*Recorded information:*
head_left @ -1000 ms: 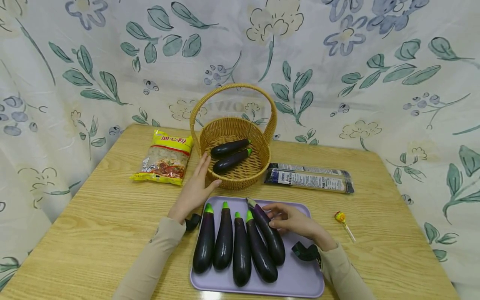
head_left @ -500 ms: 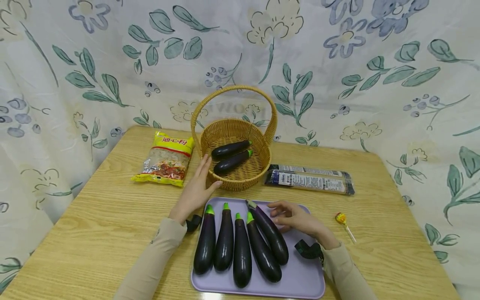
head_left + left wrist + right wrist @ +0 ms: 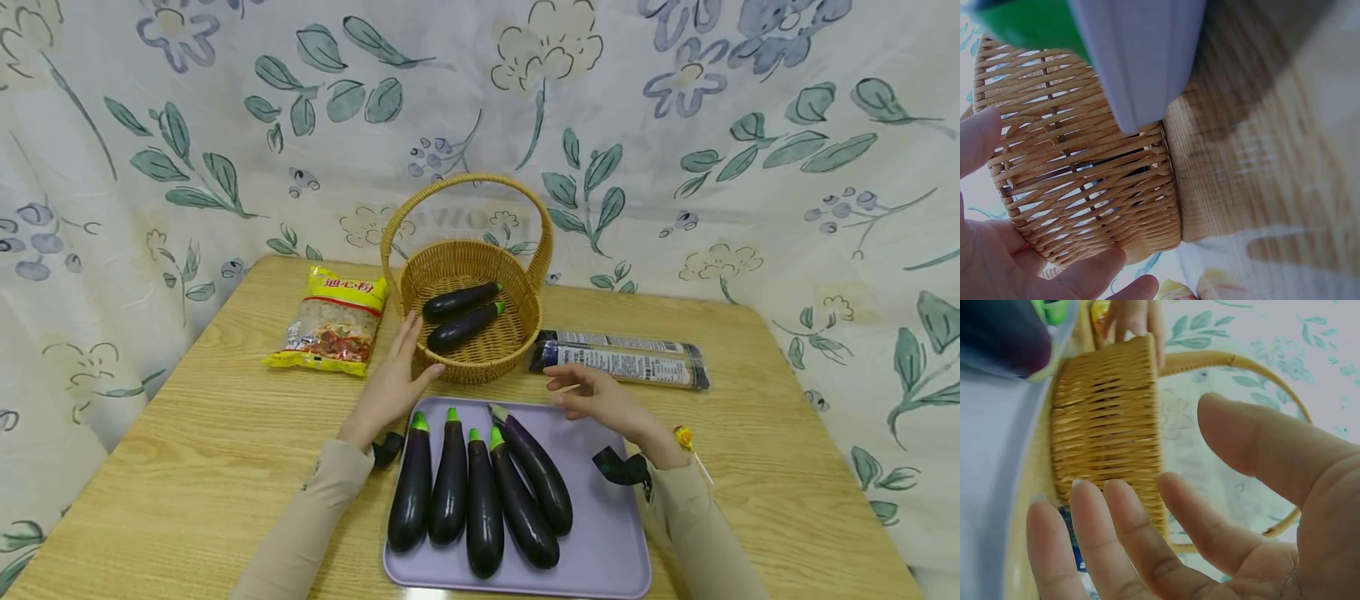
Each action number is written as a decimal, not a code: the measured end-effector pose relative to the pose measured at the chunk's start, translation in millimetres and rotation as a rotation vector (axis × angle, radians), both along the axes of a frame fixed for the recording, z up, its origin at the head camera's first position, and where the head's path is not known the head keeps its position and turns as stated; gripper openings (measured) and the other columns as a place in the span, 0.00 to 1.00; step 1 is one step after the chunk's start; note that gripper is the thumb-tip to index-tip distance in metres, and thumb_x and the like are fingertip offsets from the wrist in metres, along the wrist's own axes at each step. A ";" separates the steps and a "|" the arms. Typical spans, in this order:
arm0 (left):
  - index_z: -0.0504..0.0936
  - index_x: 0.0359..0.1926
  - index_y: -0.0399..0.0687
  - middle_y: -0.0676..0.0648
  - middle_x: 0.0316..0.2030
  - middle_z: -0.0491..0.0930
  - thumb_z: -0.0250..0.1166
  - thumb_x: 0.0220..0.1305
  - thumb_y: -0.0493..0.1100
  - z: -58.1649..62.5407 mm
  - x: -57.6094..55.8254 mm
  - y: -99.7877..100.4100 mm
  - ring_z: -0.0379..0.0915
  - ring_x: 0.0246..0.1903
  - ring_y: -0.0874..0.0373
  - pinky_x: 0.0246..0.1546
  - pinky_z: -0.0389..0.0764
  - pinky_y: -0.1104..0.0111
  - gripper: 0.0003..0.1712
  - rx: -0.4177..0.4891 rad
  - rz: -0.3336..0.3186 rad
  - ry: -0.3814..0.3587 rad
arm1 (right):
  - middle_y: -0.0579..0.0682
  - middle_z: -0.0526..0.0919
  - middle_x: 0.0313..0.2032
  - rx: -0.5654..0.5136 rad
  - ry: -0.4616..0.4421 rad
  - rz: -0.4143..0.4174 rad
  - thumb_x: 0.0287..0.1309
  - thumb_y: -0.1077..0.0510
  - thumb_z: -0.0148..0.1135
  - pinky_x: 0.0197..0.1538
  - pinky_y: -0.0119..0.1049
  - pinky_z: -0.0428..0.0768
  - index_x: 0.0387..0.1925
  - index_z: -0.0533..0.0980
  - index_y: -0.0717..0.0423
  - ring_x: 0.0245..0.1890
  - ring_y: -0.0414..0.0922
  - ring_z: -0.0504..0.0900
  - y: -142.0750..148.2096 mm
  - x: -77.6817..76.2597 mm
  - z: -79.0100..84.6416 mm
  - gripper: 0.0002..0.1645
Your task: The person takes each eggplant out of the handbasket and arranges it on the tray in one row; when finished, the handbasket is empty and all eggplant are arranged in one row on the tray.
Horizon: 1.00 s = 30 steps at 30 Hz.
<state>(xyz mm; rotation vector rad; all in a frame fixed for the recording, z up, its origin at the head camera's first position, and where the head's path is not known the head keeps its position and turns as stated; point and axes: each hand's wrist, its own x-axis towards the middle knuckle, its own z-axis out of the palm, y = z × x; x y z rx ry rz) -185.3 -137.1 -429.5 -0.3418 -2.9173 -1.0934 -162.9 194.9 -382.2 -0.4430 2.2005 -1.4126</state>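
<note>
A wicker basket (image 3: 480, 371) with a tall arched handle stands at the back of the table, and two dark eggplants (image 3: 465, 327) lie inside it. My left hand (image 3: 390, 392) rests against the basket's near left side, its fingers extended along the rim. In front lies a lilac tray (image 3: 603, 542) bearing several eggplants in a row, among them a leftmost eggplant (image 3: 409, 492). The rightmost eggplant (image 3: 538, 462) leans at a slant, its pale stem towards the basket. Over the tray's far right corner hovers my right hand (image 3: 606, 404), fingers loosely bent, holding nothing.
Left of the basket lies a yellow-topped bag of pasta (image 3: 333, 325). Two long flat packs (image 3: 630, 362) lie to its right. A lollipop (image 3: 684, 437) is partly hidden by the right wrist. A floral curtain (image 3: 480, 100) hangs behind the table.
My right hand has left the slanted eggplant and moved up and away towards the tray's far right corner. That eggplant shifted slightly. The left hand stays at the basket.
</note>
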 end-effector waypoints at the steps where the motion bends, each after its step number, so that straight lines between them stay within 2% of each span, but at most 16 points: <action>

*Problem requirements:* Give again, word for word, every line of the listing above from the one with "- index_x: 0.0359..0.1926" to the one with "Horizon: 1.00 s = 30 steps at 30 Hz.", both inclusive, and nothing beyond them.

*Exercise answer:*
  - index_x: 0.0359..0.1926
  - index_y: -0.0399..0.0687
  - middle_y: -0.0676..0.0648
  - middle_x: 0.0316..0.2030
  - middle_z: -0.0491..0.0930
  - thumb_z: -0.0250..0.1166
  - thumb_x: 0.0220..0.1305
  - thumb_y: -0.0493..0.1100
  - z: -58.1649..62.5407 mm
  - x: -57.6094..55.8254 mm
  - y: -99.7877..100.4100 mm
  - ring_z: -0.0379..0.0915
  - ring_x: 0.0246..0.1903
  - ring_y: -0.0874..0.0373
  - pinky_x: 0.0246..0.1546
  - pinky_z: -0.0389..0.0764
  - pinky_y: -0.1104..0.0111
  - gripper: 0.0003..0.1712
  - rx: -0.4177..0.4891 rad
  - rz: -0.3336..0.3186 rad
  - ry: -0.3814..0.3587 rad
arm1 (right):
  - middle_y: -0.0579..0.0682
  - middle_z: -0.0526..0.0919
  - middle_x: 0.0313..0.2032
  - rx: -0.5654..0.5136 rad
  - ry: -0.4616..0.4421 rad
  - rz: -0.4143..0.4174 rad
  - thumb_x: 0.0287..0.1309
  - thumb_y: -0.1077..0.0510
  - thumb_z: -0.0148..0.1135
  - pinky_x: 0.0197..0.1538
  - pinky_y: -0.0119..0.1049
  - pinky_z: -0.0428..0.0768
  - index_x: 0.0387..0.1925
  - index_z: -0.0533..0.0980
  - index_y: -0.0717..0.0423
  - ring_x: 0.0245..0.1890
  - ring_y: -0.0414..0.0922
  - ring_z: -0.0504..0.0900
  - y: -142.0750..148.2096 mm
  - x: -77.6817..76.2597 mm
  - z: -79.0100..84.6416 mm
  - gripper: 0.0002..0.1645
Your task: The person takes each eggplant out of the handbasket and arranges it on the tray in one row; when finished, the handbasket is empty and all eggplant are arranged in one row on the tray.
Horizon: 1.00 s = 30 steps at 30 Hz.

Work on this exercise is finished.